- _ASSIGNED TASK_:
Your answer should consist solely of the lines from the first line of the data through the line with "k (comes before", each reproduced exactly.

- _INFORMATION SHOWN_:
* * * *

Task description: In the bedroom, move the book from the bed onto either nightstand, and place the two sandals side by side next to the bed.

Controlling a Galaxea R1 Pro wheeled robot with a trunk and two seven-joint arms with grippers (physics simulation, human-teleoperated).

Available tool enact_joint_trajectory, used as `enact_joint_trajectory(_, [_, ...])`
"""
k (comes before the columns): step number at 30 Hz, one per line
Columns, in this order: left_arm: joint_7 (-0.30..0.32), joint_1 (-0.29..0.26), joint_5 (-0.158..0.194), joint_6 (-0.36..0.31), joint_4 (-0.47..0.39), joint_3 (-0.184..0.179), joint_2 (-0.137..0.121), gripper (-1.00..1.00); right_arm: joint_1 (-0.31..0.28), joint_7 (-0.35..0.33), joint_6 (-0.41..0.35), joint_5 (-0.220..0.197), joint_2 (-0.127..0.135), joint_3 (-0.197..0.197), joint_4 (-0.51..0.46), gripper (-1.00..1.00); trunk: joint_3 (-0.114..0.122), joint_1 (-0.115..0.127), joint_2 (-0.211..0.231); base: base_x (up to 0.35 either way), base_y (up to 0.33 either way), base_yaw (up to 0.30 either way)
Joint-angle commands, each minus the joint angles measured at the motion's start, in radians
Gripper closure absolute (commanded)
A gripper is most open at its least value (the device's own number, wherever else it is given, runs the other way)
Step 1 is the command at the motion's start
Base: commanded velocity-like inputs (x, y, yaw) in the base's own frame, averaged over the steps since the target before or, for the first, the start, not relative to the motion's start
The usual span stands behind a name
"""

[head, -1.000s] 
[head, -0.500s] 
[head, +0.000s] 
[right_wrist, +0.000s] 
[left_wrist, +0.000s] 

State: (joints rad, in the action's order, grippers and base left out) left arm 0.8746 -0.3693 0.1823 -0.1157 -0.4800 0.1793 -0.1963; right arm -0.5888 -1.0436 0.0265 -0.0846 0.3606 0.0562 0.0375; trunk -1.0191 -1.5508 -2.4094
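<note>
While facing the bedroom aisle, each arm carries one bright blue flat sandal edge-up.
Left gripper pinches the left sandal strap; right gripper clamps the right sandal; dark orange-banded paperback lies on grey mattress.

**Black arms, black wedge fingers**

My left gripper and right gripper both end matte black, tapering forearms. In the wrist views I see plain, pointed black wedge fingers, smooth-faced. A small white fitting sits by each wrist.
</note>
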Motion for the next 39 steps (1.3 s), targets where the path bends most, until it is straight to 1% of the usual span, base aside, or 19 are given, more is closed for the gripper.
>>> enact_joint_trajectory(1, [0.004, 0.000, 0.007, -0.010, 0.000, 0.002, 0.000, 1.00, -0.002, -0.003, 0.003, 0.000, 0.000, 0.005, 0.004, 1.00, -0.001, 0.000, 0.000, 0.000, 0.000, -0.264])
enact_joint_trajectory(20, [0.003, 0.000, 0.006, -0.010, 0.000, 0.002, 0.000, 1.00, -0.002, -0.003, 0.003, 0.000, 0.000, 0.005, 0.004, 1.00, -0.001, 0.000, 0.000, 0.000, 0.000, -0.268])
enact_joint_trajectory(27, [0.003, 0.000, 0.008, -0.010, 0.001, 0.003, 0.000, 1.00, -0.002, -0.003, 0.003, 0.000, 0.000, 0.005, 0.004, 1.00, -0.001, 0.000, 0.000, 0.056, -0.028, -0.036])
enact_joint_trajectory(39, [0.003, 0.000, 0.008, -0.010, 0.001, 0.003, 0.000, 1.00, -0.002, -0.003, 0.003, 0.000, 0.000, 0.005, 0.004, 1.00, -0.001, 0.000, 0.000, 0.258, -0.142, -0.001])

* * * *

- _RESULT_:
Task description: In the bedroom, move the book from the bed onto either nightstand, and place the two sandals side by side next to the bed.

Controlling a Galaxea R1 Pro wheeled robot with a trunk and two seven-joint arms with grippers (physics simulation, human-teleoperated).

Available tool enact_joint_trajectory, used as `enact_joint_trajectory(_, [_, ...])`
"""
k (comes before the columns): step number at 30 Hz, one per line

With that, the answer is finished.